Frontiers in Behavioral Neuroscience ◽

10.3389/fnbeh.2021.654469 ◽

2021 ◽

Vol 15 ◽

Author(s):

Natalia P. Kurzina ◽

Anna B. Volnova ◽

Irina Y. Aristova ◽

Raul R. Gainetdinov

Keyword(s):

Object Recognition ◽

Dopamine Transporter ◽

Cognitive Task ◽

Recognition Task ◽

Long Term Memory ◽

New Paradigm ◽

Dopaminergic Transmission ◽

Novel Objects ◽

High Level ◽

The Brain

Attention deficit hyperactivity disorder (ADHD) is believed to be connected with a high level of hyperactivity caused by alterations of the control of dopaminergic transmission in the brain. The strain of hyperdopaminergic dopamine transporter knockout (DAT-KO) rats represents an optimal model for investigating ADHD-related pathological mechanisms. The goal of this work was to study the influence of the overactivated dopamine system in the brain on a motor cognitive task fulfillment. The DAT-KO rats were trained to learn an object recognition task and store it in long-term memory.
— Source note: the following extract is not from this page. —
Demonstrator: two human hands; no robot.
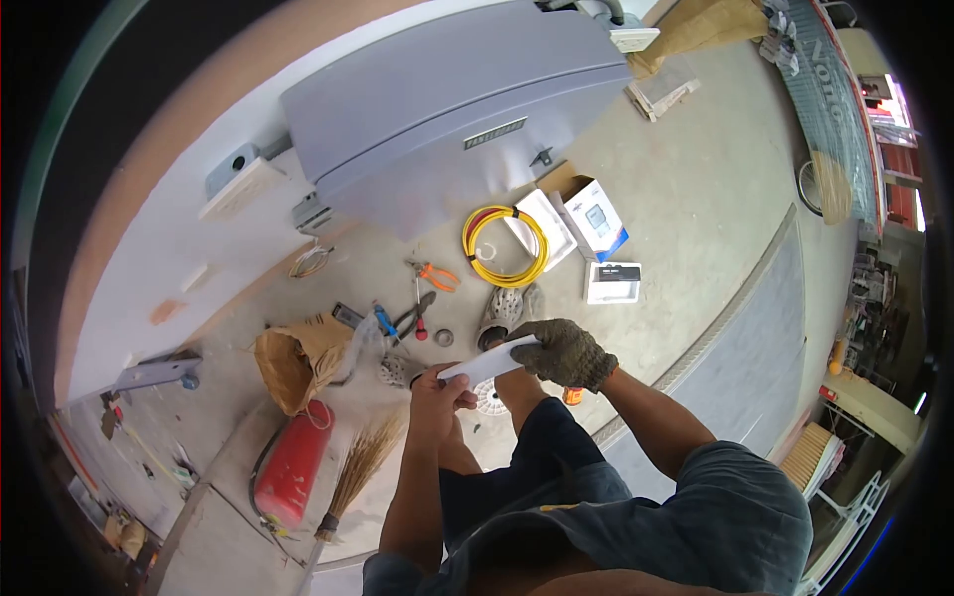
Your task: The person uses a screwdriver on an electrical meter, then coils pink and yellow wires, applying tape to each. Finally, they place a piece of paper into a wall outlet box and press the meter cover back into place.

We found that DAT-KO rats can learn to move an object and retrieve food from the rewarded familiar objects and not to move the non-rewarded novel objects. However, we observed that the time of task performance and the distances traveled were significantly increased in DAT-KO rats in comparison with wild-type controls. Both groups of rats explored the novel objects longer than the familiar cubes. However, unlike controls, DAT-KO rats explored novel objects significantly longer and with fewer errors, since they preferred not to move the non-rewarded novel objects. After a 3 months’ interval that followed the training period, they were able to retain the learned skills in memory and to efficiently retrieve them. The data obtained indicate that DAT-KO rats have a deficiency in learning the cognitive task, but their hyperactivity does not prevent the ability to learn a non-spatial cognitive task under the presentation of novel stimuli. The longer exploration of novel objects during training may ensure persistent learning of the task paradigm. These findings may serve as a base for developing new ADHD learning paradigms.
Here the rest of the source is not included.